EXTRACTED RECORDS: Begin

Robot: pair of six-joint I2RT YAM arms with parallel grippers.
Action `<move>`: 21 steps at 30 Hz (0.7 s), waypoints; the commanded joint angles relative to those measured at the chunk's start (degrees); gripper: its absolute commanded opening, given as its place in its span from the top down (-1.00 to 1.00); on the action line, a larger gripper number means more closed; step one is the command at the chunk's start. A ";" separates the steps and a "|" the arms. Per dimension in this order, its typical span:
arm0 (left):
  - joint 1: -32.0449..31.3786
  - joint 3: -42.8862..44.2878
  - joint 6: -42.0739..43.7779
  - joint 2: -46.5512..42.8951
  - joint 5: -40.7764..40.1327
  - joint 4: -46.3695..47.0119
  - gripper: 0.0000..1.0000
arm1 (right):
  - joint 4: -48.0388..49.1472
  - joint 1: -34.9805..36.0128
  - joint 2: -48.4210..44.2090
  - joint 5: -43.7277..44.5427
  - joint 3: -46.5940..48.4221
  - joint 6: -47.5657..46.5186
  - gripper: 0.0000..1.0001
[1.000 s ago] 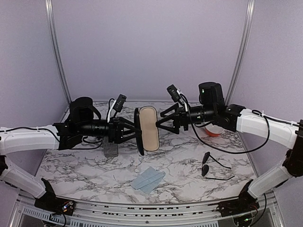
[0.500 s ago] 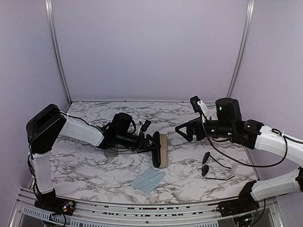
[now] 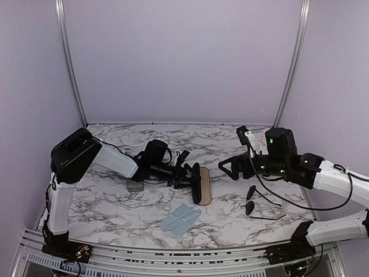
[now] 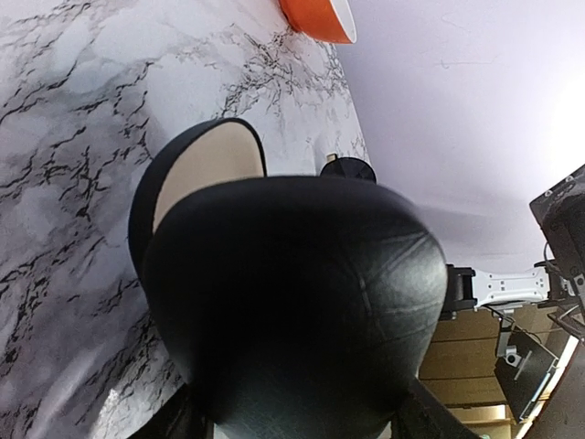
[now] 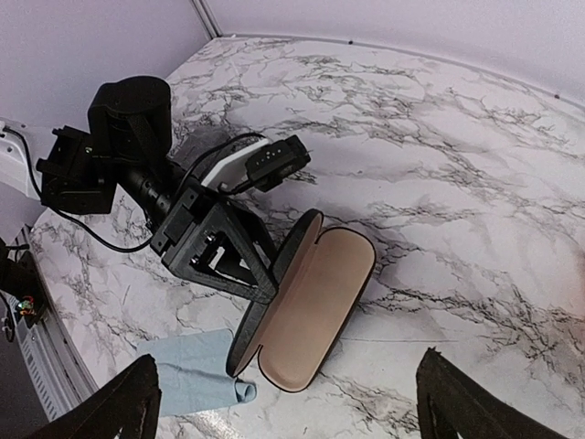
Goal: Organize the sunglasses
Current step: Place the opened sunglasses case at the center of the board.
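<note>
One pair of sunglasses (image 3: 254,203), thin black wire with dark oval lenses, lies on the marble table at the right. I see no second pair. A glossy black oval case (image 3: 203,184) lies open in the middle, its tan lining up and its lid standing on edge. My left gripper (image 3: 185,173) is shut on that lid, which fills the left wrist view (image 4: 292,302). My right gripper (image 3: 228,167) is open and empty, hovering to the right of the case (image 5: 315,311) and left of the sunglasses.
A light blue cloth (image 3: 180,218) lies in front of the case, touching its near end in the right wrist view (image 5: 187,375). A grey rectangular case (image 3: 134,185) sits under the left arm. An orange object (image 4: 317,18) lies at the far right.
The open case has come down from mid-air onto the table in my left gripper. My right gripper has let go of it and drawn back to the right and lower.
</note>
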 commanded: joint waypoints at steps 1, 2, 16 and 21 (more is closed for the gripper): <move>2.76 -2.44 -0.47 -1.20 1.02 2.23 -0.15 | 0.36 -0.24 2.09 -0.39 2.80 0.09 -0.89; 3.29 -3.30 -0.39 -2.04 0.85 2.19 -0.21 | 0.34 -0.25 2.35 -0.42 3.08 -0.12 -0.89; 8.74 -7.79 7.71 -12.81 -3.57 -10.51 -0.98 | 0.42 -0.24 7.65 -3.34 5.45 -1.79 -0.85; 8.45 -11.74 12.43 -21.12 -12.63 -17.12 -0.96 | -1.50 0.29 10.06 -5.50 5.85 -4.20 -0.75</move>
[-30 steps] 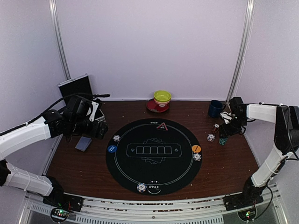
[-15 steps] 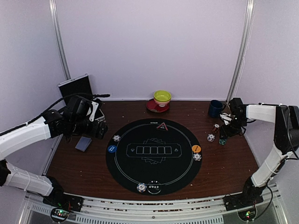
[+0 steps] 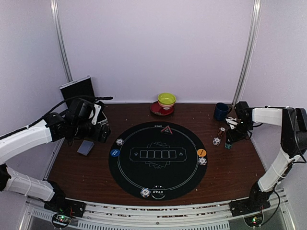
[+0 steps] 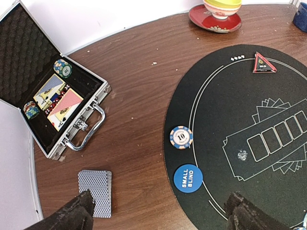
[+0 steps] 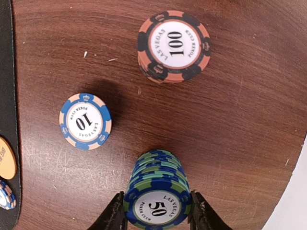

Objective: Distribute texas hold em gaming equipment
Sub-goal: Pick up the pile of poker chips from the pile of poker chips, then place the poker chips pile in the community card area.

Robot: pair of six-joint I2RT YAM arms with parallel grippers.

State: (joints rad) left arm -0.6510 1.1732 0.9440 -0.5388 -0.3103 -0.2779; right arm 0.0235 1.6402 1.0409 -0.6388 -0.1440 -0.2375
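Chips [image 3: 119, 142] and buttons [image 3: 115, 153] dot the mat [image 3: 144, 178], but your deck [image 4: 95, 193] lies undealt; left end effector [image 4: 163, 213] gapes empty, right end effector [image 5: 157, 213] brackets the 50 stack [image 5: 157, 191], grip unclear.

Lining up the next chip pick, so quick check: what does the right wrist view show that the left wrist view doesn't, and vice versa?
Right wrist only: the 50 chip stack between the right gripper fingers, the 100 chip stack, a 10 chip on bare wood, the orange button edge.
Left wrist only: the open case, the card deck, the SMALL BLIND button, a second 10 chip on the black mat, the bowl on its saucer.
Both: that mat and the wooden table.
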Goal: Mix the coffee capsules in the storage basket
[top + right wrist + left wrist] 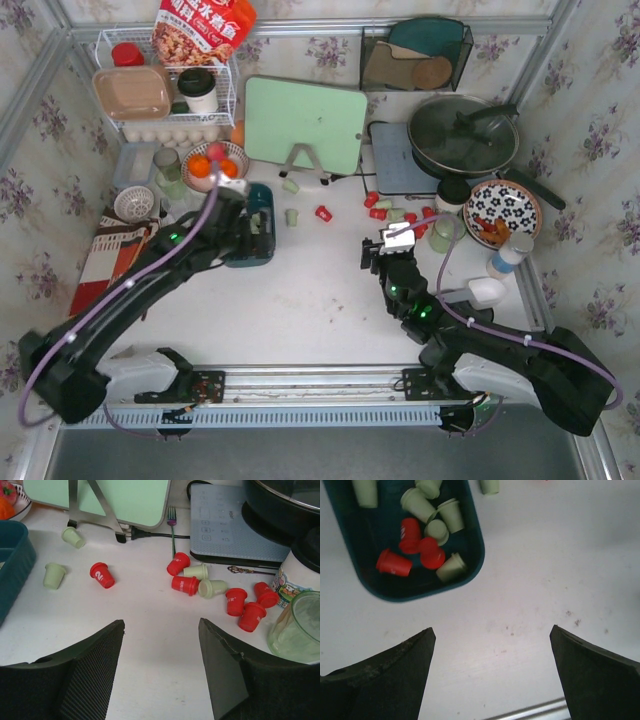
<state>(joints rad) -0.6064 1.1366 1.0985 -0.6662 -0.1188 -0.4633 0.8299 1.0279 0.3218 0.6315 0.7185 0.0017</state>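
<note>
White tabletop fills the workspace, walled on three sides by flowered paper. Nearest the bases, the left gripper (491,630) hangs over bare table with its jaws spread as wide as they go and nothing between them. The storage basket (478,555) lies just beyond and to the left of its fingertips, not touching them. Its near end holds three red and several pale green coffee capsules (427,542), tumbled loosely together.

Across the table, the right gripper (161,622) is low over the surface. Its jaws are parted, though less widely, and it is empty too. Ahead of it, well apart, sits the loose cluster (215,592) of red and green capsules, mostly on their sides. One red capsule (102,575) and two green ones lie off to the left, nearer the basket's rim.

Judging by how much lies outside the tub, the step in hand looks like gathering strays rather than stirring. The next move probably calls for the right arm to reach forward, straddle one capsule and close on it without knocking its neighbours (tapered cups on their sides will likely roll). It would then carry the capsule across to the basket.

Farther back stand a pale green cutting board (125,500) on its rack and a grey induction hob (225,525). A fork (172,522) lies between them, and a lidded pan (462,130) sits on the hob.
</note>
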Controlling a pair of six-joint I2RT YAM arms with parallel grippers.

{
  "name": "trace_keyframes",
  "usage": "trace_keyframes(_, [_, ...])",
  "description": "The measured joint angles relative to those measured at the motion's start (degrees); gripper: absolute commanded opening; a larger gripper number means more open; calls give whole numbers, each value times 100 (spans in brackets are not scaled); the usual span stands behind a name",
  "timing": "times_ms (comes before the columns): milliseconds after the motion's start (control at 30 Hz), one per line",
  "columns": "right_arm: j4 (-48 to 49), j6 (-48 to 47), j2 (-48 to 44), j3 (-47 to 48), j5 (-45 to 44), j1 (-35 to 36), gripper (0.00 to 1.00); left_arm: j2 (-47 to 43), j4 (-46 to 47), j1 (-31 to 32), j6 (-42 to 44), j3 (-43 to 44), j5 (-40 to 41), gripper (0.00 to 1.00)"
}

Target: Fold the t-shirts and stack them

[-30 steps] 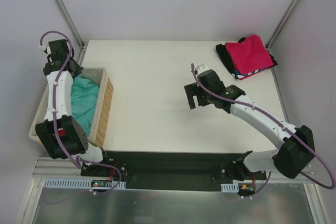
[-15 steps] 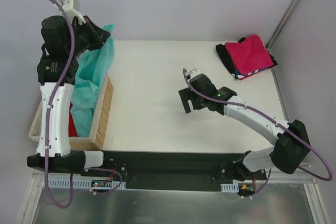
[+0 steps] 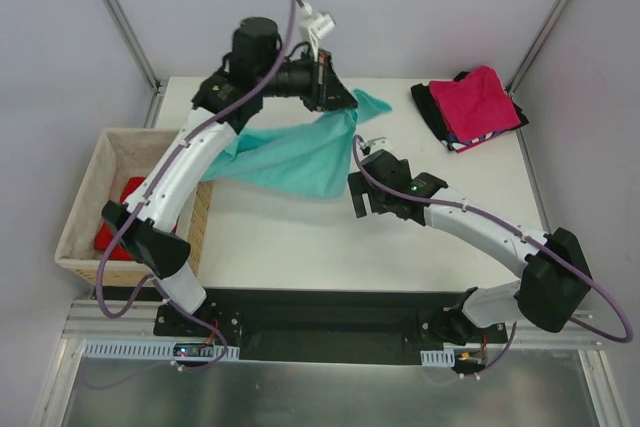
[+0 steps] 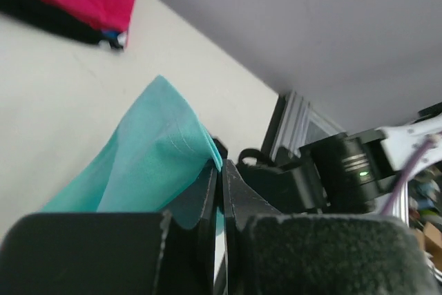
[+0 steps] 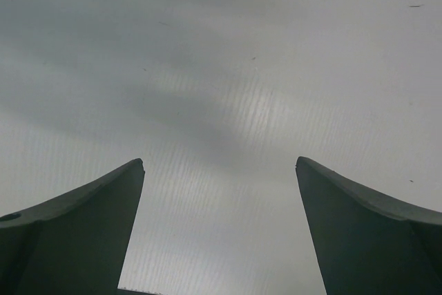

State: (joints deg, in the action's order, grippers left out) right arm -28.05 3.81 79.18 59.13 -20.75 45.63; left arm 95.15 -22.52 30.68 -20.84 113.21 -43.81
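A tan wicker basket [image 3: 82,209] holds a bright red t-shirt [image 3: 122,219]. The left arm [image 3: 190,162] arches over the basket's far right corner. Its jaws, raised to the right of the basket, pinch a teal-green t-shirt [image 3: 300,157] whose cloth hangs back toward the basket's rim. Further right of the basket, the right arm [image 3: 470,222] has its jaws over the bench [image 3: 270,237], just beside the teal cloth. Farthest right of the basket, well apart, a magenta-pink t-shirt [image 3: 482,102] tops a black t-shirt [image 3: 428,105].
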Motion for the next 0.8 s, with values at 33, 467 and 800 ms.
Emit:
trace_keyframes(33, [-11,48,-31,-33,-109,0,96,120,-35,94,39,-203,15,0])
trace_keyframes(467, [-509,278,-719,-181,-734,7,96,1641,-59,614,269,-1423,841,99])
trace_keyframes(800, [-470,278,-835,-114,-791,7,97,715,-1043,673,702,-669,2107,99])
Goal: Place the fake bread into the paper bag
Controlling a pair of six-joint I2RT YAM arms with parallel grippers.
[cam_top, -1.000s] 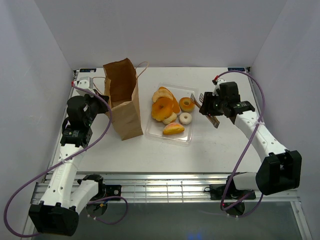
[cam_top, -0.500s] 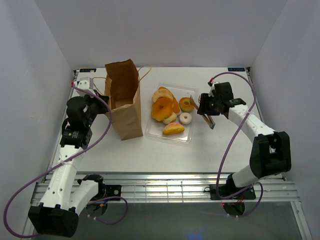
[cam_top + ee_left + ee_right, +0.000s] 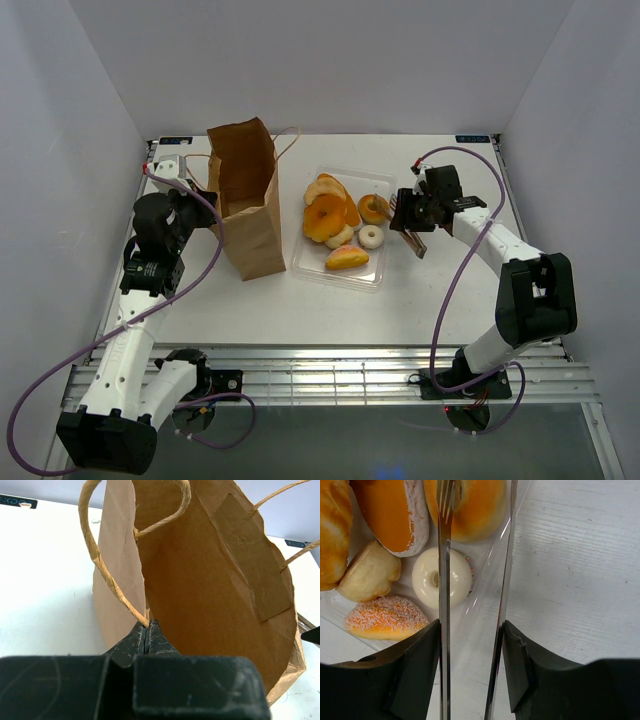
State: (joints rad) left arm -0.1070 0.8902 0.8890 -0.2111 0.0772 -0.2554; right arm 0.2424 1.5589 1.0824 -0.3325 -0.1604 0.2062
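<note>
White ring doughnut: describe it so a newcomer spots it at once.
Right of the paper bag sits a clear plastic tray. Along its right side, the white ring doughnut lies just nearer than a golden ring doughnut; it alone is glossy white.

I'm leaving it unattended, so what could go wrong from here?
The tongs in the right gripper appear to straddle the wall of the clear tray beside the white doughnut; squeezing may pinch the tray instead. The left gripper pinches only one rim of the paper bag, so it might tip.
</note>
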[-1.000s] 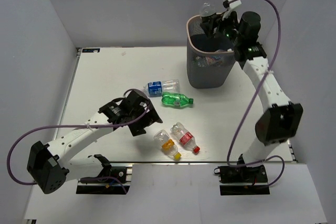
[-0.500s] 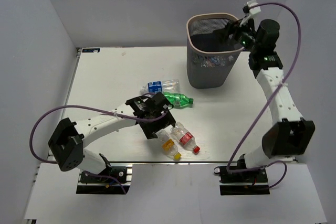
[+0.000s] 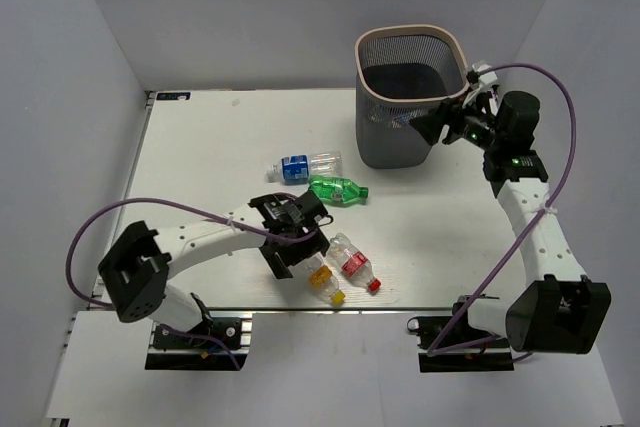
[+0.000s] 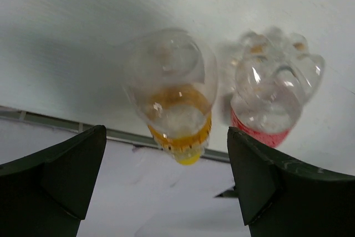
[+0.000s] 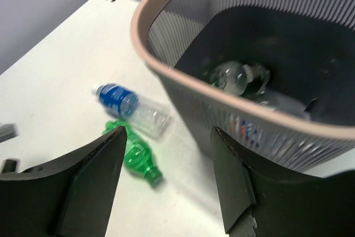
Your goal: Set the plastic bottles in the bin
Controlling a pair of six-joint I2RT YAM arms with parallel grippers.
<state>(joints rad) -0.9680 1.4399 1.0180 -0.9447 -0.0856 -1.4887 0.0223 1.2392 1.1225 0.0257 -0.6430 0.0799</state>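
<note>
The bin (image 3: pixel 372 43) stands at the back right, with clear bottles inside (image 5: pixel 234 77). On the table lie a blue-labelled bottle (image 3: pixel 304 165), a green bottle (image 3: pixel 336 189), a yellow-orange-labelled bottle (image 3: pixel 320 276) and a red-labelled bottle (image 3: pixel 353 261). My left gripper (image 3: pixel 289 254) is open and empty, just left of the yellow-orange bottle. In the left wrist view its base (image 4: pixel 172 92) lies ahead between the fingers, and the red bottle (image 4: pixel 272 101) is to the right. My right gripper (image 3: pixel 433 125) is open and empty beside the bin's right wall (image 5: pixel 166 54). The right wrist view also shows the blue bottle (image 5: pixel 128 107) and the green bottle (image 5: pixel 136 156).
The table's front edge with its metal rail (image 3: pixel 300 308) runs just below the yellow-orange and red bottles. White walls enclose the table on three sides. A small dark tag (image 3: pixel 172 96) sits at the far left corner.
My right gripper held a clear bottle over the bin, let it go, then moved down to the bin's right side. My left gripper moved right towards the yellow-orange bottle.
</note>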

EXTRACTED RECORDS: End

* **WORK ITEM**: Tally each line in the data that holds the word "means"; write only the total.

* **EXERCISE RESPONSE**: 2